Whilst WordPress has gotten pretty good at db caching for loops (thumbnails, post meta, terms), it does not pre-emptively cache users (authors).
So if you have 5 different authors across all the posts in your loop, that’s 10 queries (1 for the user object, 1 for the user’s meta cache stash). It’s thanks to WP_Query::setup_postdata()
(which is called by the_post()
) – this line:
$authordata = get_userdata($post->post_author);
If the post author is already in the cache, no db hit, which is why you could have 100’s of posts in your loop from 5 authors and you’d still only end up with 10 additional queries.

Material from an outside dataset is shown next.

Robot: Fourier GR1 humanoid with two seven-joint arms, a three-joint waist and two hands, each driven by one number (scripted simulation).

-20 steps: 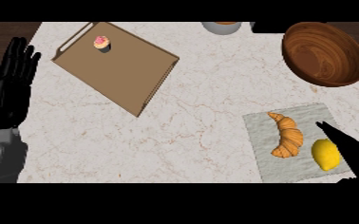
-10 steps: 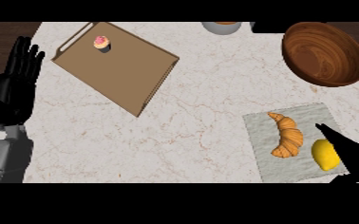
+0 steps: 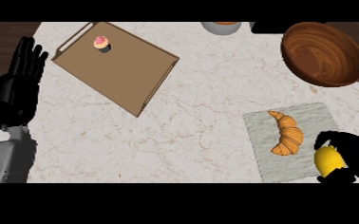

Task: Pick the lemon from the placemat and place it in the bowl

To pre-emptively cache all users in the loop and only ever have 2 queries, no matter how many different authors:
function wpse_203912_the_posts( $posts, $wp_query ) {
if ( $wp_query->is_main_query() ) { // Remove this condition if you want to cache users whenever anywhere queries posts
$user_ids = wp_list_pluck( $posts, 'post_author' );
cache_users( $user_ids );
}
return $posts;
}
add_filter( 'the_posts', 'wpse_203912_the_posts', 10, 2 );
The great thing about cache_users()
is that it will only hit the db for uncached users, so it’s safe to repeatedly call it without worrying if you’ve already cached the user.